• **Exercise brief**
Pictures in the data should be dropped; transcribe exactly the lines from the one that has "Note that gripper" through the one that has "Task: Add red".

• **Data**
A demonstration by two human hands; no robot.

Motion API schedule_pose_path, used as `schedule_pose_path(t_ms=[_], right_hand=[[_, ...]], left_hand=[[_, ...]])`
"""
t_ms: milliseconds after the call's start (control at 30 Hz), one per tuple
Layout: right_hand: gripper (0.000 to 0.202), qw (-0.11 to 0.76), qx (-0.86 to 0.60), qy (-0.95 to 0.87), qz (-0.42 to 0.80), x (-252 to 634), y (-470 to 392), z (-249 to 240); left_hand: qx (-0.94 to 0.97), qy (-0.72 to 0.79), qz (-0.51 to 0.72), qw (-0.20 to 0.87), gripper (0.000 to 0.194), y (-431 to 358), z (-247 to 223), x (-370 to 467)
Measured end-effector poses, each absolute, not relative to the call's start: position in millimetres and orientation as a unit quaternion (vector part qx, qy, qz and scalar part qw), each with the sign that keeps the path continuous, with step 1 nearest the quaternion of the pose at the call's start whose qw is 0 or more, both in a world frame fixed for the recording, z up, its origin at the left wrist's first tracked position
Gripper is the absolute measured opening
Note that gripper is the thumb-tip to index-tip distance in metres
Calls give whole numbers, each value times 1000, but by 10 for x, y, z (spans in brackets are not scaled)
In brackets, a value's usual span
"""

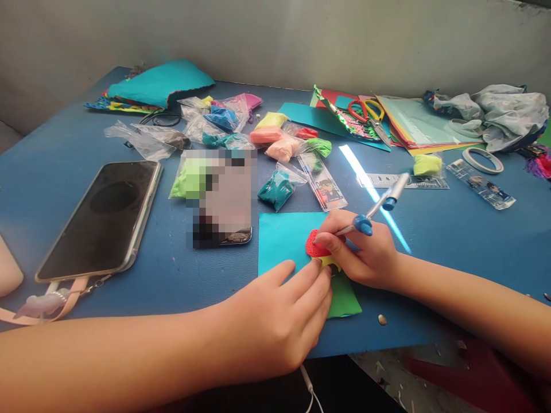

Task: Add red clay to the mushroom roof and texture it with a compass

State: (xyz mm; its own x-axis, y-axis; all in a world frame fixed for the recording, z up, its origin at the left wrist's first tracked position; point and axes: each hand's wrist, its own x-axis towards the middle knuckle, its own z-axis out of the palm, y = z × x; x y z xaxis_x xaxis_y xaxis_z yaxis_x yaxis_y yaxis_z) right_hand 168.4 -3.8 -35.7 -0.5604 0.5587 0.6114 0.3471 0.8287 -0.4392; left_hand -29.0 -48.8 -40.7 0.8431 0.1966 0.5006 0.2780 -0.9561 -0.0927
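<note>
My right hand point(365, 249) is closed around a white and blue pen point(377, 207), its tip hidden behind the fingers. Under those fingers lies a red clay shape point(316, 245) covered with small pits, with a yellow clay part point(326, 263) just below it. Both are on a light blue sheet point(279, 232) whose lower right portion is green point(346, 299). Flat across the sheet rests my left hand point(288, 312), fingers stretched out and fingertips touching the edge of the yellow part.
A large phone point(101, 215) lies at left, a partly blurred one point(236, 236) nearer the sheet. Behind are bagged clay lumps point(278, 186), scissors point(374, 117), coloured papers point(426, 117) and a tape roll point(482, 160). The table's front edge point(387, 347) is close.
</note>
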Motion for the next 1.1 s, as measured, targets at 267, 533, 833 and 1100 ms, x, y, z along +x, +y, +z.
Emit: schedule_pose_path(t_ms=[267, 533, 833, 1100], right_hand=[[14, 389, -289, -864, 135, 1712, -44, -325], [14, 393, -279, -865, 141, 1708, -51, -325], [14, 394, -274, -866, 141, 1708, -59, -319], [14, 388, -272, -869, 140, 1704, -49, -320]], left_hand=[[-956, -122, -253, 80, 30, -489, -410, -299], [-956, -123, -252, 84, 31, -489, -400, -295], [-957, -120, -252, 77, 31, -477, -409, -300], [-955, -125, -263, 59, 27, -470, -375, -290]])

• **Solution for this task**
Note that gripper is the thumb-tip to index-tip distance in metres
Calls give whole numbers, each value times 1000, but by 10 for x, y, z (spans in brackets are not scaled)
In brackets, a value's usual span
"""


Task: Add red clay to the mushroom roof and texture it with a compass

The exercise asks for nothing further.